### [What the task asks]
Each record is to be printed again precisely as it reads.

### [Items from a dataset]
"""

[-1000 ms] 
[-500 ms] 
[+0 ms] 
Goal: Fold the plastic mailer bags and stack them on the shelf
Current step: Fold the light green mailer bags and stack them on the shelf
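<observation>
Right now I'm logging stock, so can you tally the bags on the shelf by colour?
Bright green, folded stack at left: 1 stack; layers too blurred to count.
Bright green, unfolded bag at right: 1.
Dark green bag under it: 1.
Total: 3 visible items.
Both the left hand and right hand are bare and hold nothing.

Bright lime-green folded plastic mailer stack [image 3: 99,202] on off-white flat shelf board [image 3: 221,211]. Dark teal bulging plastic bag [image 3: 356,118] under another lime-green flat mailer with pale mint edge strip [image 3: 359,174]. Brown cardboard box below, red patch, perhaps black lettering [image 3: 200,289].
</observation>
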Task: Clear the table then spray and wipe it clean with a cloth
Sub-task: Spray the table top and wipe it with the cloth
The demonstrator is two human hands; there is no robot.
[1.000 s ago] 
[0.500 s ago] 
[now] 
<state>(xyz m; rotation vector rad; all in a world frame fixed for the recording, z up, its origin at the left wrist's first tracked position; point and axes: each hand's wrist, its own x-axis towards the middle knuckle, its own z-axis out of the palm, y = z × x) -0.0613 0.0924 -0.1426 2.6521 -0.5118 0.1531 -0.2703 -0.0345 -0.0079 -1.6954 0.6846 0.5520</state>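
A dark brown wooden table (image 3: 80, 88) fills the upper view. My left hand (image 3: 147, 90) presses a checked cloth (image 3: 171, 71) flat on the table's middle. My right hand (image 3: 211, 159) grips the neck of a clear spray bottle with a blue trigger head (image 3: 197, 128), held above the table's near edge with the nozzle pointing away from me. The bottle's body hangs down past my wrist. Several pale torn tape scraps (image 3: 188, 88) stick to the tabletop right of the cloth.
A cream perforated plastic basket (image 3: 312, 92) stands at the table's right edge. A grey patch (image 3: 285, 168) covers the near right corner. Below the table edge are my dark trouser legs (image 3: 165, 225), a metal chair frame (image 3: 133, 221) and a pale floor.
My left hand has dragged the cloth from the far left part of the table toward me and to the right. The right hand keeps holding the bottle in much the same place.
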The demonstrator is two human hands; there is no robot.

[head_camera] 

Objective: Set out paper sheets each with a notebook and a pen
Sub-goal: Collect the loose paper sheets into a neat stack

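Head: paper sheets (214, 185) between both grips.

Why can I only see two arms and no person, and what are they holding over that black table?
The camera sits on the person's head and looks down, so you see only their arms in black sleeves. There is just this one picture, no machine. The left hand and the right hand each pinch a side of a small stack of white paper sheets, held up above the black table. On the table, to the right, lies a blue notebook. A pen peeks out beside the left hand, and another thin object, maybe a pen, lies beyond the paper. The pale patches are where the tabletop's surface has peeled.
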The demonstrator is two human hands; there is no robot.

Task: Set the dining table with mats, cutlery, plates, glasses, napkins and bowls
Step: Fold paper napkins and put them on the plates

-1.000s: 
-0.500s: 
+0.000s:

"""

### [Response to the exercise]
[-1000 ms] 
[-500 ms] 
[+0 ms] 
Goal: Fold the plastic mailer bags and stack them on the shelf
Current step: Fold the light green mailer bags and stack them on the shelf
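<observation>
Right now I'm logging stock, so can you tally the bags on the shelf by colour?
Bright green, folded stack at left: 1 stack; layers too blurred to count.
Bright green, unfolded bag at right: 1.
Dark green bag under it: 1.
Total: 3 visible items.
Both the left hand and right hand are bare and hold nothing.

Bright lime-green folded plastic mailer stack [image 3: 99,202] on off-white flat shelf board [image 3: 221,211]. Dark teal bulging plastic bag [image 3: 356,118] under another lime-green flat mailer with pale mint edge strip [image 3: 359,174]. Brown cardboard box below, red patch, perhaps black lettering [image 3: 200,289].
</observation>
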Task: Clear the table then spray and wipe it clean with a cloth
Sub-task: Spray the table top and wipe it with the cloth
The demonstrator is two human hands; there is no robot.
[1.000 s ago] 
[0.500 s ago] 
[now] 
<state>(xyz m; rotation vector rad; all in a world frame fixed for the recording, z up, its origin at the left wrist's first tracked position; point and axes: each hand's wrist, its own x-axis towards the middle knuckle, its own z-axis out of the palm, y = z × x) -0.0613 0.0924 -0.1426 2.6521 -0.5118 0.1531 -0.2703 -0.0345 -0.0079 -1.6954 0.6846 0.5520</state>
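A dark brown wooden table (image 3: 80, 88) fills the upper view. My left hand (image 3: 147, 90) presses a checked cloth (image 3: 171, 71) flat on the table's middle. My right hand (image 3: 211, 159) grips the neck of a clear spray bottle with a blue trigger head (image 3: 197, 128), held above the table's near edge with the nozzle pointing away from me. The bottle's body hangs down past my wrist. Several pale torn tape scraps (image 3: 188, 88) stick to the tabletop right of the cloth.
A cream perforated plastic basket (image 3: 312, 92) stands at the table's right edge. A grey patch (image 3: 285, 168) covers the near right corner. Below the table edge are my dark trouser legs (image 3: 165, 225), a metal chair frame (image 3: 133, 221) and a pale floor.
My left hand has dragged the cloth from the far left part of the table toward me and to the right. The right hand keeps holding the bottle in much the same place.
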The demonstrator is two human hands; there is no robot.

[head_camera] 

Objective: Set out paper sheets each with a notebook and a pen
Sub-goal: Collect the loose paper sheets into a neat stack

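Head: paper sheets (214, 185) between both grips.

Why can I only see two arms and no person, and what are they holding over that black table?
The camera sits on the person's head and looks down, so you see only their arms in black sleeves. There is just this one picture, no machine. The left hand and the right hand each pinch a side of a small stack of white paper sheets, held up above the black table. On the table, to the right, lies a blue notebook. A pen peeks out beside the left hand, and another thin object, maybe a pen, lies beyond the paper. The pale patches are where the tabletop's surface has peeled.
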The demonstrator is two human hands; there is no robot.

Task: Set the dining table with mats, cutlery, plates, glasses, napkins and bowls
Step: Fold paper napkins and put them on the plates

-1.000s: 
-0.500s: 
+0.000s:

The complete answer has now been given.